A decisão foi proferida pela 5ª Câmara Cível do Tribunal de Justiça de Mato Grosso do Sul (TJMS), que rejeitou por unanimidade o recurso apresentado pelo município. O colegiado confirmou a sentença da 2ª Vara de Fazenda Pública e de Registros Públicos da Capital.

De acordo com o processo, a paciente recebeu o diagnóstico de HIV em 2016 e, desde então, passou a seguir o tratamento indicado pelos profissionais da rede municipal.

Durante os anos seguintes, fez uso contínuo de medicamentos antirretrovirais, acreditando ser portadora de uma infecção crônica e ainda cercada por forte estigma social.

A situação começou a ser esclarecida somente em 2024, quando um novo exame apresentou resultado não reagente.
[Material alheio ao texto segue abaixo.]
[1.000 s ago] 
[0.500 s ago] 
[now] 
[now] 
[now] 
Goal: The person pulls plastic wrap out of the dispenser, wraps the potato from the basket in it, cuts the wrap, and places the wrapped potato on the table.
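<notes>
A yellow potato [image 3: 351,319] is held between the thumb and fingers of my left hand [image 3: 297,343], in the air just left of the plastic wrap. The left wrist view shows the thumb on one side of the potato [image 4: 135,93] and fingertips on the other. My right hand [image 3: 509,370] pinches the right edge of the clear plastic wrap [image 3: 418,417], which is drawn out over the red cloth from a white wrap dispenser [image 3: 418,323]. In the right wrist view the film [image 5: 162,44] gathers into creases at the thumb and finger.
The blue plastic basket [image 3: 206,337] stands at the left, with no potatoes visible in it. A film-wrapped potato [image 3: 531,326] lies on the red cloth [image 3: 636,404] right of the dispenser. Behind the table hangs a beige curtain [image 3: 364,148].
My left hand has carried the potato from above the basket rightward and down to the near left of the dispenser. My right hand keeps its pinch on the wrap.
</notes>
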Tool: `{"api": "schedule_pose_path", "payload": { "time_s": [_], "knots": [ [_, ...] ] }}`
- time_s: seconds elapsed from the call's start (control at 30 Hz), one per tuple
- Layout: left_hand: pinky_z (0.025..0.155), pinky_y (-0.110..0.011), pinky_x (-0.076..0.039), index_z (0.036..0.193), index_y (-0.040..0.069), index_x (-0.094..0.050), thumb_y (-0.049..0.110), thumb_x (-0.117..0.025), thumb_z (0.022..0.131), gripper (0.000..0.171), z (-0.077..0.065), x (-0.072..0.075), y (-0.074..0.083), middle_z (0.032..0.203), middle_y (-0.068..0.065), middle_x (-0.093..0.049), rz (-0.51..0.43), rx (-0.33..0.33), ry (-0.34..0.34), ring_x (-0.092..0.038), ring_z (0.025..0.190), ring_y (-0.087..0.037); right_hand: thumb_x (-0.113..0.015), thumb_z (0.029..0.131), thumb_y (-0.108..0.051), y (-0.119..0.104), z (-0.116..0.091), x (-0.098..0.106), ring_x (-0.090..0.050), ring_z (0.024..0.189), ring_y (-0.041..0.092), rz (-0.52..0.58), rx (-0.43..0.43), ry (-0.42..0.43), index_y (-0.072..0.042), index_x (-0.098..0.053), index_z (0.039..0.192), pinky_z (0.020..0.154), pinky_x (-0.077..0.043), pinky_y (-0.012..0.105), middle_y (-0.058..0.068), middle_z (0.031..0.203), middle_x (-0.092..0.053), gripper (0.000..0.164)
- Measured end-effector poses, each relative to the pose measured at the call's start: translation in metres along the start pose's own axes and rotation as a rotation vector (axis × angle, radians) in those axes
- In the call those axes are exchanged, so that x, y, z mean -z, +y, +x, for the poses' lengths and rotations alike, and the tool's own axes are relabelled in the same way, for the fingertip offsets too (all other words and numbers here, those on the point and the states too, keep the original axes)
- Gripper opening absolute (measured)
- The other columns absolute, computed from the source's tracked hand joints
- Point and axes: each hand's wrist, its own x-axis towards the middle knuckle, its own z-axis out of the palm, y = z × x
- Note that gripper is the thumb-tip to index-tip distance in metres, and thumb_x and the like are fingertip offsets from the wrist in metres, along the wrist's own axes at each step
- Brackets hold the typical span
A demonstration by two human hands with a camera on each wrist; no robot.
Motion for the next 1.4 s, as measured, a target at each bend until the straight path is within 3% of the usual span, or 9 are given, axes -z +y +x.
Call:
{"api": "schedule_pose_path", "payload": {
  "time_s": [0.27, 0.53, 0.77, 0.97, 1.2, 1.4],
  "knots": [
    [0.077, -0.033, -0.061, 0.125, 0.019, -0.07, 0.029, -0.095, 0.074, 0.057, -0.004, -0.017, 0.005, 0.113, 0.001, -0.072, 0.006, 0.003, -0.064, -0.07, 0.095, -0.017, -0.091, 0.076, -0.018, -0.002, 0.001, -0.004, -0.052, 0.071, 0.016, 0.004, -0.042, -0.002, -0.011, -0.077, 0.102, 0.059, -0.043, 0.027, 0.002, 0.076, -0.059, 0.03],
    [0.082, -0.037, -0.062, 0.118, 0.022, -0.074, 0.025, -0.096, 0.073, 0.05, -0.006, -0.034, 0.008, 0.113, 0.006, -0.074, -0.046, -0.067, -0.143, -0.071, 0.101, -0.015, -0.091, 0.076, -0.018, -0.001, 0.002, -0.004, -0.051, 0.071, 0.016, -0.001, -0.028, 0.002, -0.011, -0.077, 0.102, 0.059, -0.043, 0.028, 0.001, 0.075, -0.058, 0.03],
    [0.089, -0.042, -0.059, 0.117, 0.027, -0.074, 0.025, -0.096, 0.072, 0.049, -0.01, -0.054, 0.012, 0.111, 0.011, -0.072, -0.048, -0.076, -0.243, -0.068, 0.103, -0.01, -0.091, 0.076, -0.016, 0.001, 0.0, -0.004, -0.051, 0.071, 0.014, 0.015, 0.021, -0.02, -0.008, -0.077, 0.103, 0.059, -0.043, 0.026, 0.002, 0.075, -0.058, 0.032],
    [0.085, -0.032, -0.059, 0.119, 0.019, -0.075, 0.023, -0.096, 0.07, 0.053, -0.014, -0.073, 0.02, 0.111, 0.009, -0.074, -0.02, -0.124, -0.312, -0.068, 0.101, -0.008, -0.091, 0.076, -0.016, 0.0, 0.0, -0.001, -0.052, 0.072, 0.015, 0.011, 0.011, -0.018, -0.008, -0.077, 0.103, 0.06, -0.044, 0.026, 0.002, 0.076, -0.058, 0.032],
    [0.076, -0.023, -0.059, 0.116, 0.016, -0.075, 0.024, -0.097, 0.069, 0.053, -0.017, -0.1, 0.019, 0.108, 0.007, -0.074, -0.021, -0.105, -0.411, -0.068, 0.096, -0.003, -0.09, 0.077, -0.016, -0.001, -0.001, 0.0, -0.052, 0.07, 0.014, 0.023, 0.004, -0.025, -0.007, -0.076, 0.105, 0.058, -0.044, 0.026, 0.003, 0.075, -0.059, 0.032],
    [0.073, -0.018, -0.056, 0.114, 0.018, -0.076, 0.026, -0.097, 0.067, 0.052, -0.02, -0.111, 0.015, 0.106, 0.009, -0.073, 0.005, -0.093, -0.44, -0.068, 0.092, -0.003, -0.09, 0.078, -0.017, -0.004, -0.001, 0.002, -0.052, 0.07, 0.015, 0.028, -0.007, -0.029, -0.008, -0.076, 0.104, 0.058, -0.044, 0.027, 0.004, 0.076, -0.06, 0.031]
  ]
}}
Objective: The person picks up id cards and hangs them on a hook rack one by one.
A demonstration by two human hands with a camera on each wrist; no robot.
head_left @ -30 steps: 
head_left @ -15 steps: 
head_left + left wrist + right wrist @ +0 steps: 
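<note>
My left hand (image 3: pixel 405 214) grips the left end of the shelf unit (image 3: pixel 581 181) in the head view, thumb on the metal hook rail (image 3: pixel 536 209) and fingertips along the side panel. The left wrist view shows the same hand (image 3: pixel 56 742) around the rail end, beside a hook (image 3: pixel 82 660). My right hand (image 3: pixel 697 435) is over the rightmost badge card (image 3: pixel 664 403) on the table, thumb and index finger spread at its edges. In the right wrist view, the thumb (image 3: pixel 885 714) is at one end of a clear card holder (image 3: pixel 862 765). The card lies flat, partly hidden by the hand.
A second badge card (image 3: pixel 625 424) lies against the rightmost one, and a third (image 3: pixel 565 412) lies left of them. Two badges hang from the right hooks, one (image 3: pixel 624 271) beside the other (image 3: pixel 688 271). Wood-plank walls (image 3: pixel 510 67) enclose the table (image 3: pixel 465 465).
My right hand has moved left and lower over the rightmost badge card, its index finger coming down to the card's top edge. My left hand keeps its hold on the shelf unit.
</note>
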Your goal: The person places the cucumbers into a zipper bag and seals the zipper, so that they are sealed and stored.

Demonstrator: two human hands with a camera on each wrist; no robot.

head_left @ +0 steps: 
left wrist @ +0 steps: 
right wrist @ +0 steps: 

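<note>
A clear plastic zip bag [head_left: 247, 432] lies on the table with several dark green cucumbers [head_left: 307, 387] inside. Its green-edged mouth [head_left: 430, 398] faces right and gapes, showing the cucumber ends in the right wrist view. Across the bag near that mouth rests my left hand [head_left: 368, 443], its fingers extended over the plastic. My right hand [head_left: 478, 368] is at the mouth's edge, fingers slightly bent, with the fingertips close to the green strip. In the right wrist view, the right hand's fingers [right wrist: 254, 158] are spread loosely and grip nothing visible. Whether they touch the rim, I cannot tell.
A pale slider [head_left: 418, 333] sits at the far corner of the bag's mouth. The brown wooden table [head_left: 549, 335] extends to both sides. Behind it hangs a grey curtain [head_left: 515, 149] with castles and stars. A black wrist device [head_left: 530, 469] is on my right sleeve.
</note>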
A própria equipe de saúde passou a registrar a possibilidade de falso positivo no diagnóstico inicial. Posteriormente, um documento médico atestou que a mulher nunca havia sido infectada pelo HIV.

Oito anos convivendo com um diagnóstico equivocado

Ao analisar o caso, o Tribunal considerou que o dano não se limitou à informação incorreta recebida em 2016. Para os desembargadores, a falha também esteve na manutenção do diagnóstico e do tratamento durante cerca de oito anos, sem que a condição da paciente fosse devidamente confirmada.

Nesse período, a mulher permaneceu exposta a medicamentos considerados potencialmente tóxicos e às consequências emocionais de acreditar que possuía uma doença incurável.

O acórdão destacou ainda o impacto psicológico e social associado ao HIV, condição que, apesar dos avanços da medicina, continua sendo alvo de preconceito e desinformação.

No recurso, a Prefeitura de Campo Grande sustentou que não houve falha na prestação do serviço público.

O município argumentou que os exames poderiam apresentar limitações científicas e que a responsabilização dependeria da comprovação de culpa dos profissionais envolvidos. Também pediu, alternativamente, a redução do valor da indenização.

As alegações não foram acolhidas. Segundo o relator, desembargador Alexandre Raslan, o município não apresentou prova técnica capaz de demonstrar que o resultado não reagente, ou seja, negativo para a presença do HIV, obtido em 2024 seria compatível com uma infecção verdadeira diagnosticada oito anos antes.

Também não comprovou que o erro teria decorrido de uma limitação científica inevitável.

Ainda que o primeiro resultado positivo pudesse ser atribuído a uma eventual falha do método de testagem, o Tribunal entendeu que essa possibilidade não explicaria a continuidade do diagnóstico equivocado e da medicação por um período tão prolongado.

Responsabilidade do poder público

O julgamento reconheceu a responsabilidade objetiva do município porque o diagnóstico, a prescrição e o fornecimento dos medicamentos decorreram de ações praticadas por agentes públicos.

Nesses casos, conforme prevê a Constituição Federal, não é necessário demonstrar individualmente a culpa de cada profissional, desde que estejam comprovados o dano e a relação entre a atuação estatal e o prejuízo sofrido.

Para os magistrados, não houve culpa da paciente nem qualquer acontecimento externo capaz de afastar a responsabilidade da administração municipal. A mulher apenas seguiu as orientações médicas que recebeu e cumpriu durante anos o tratamento estabelecido pela própria rede pública.

O valor de R$ 50 mil foi mantido por ser considerado proporcional à gravidade do dano, ao sofrimento provocado e aos cerca de oito anos de tratamento desnecessário, além de cumprir a função pedagógica de evitar falhas semelhantes na rede pública de saúde.

A decisão foi publicada no Diário da Justiça de Mato Grosso do Sul desta terça-feira (25). Embora a condenação tenha sido mantida pelo TJMS, ainda podem ser apresentados recursos às instâncias superiores, dentro dos prazos previstos em lei.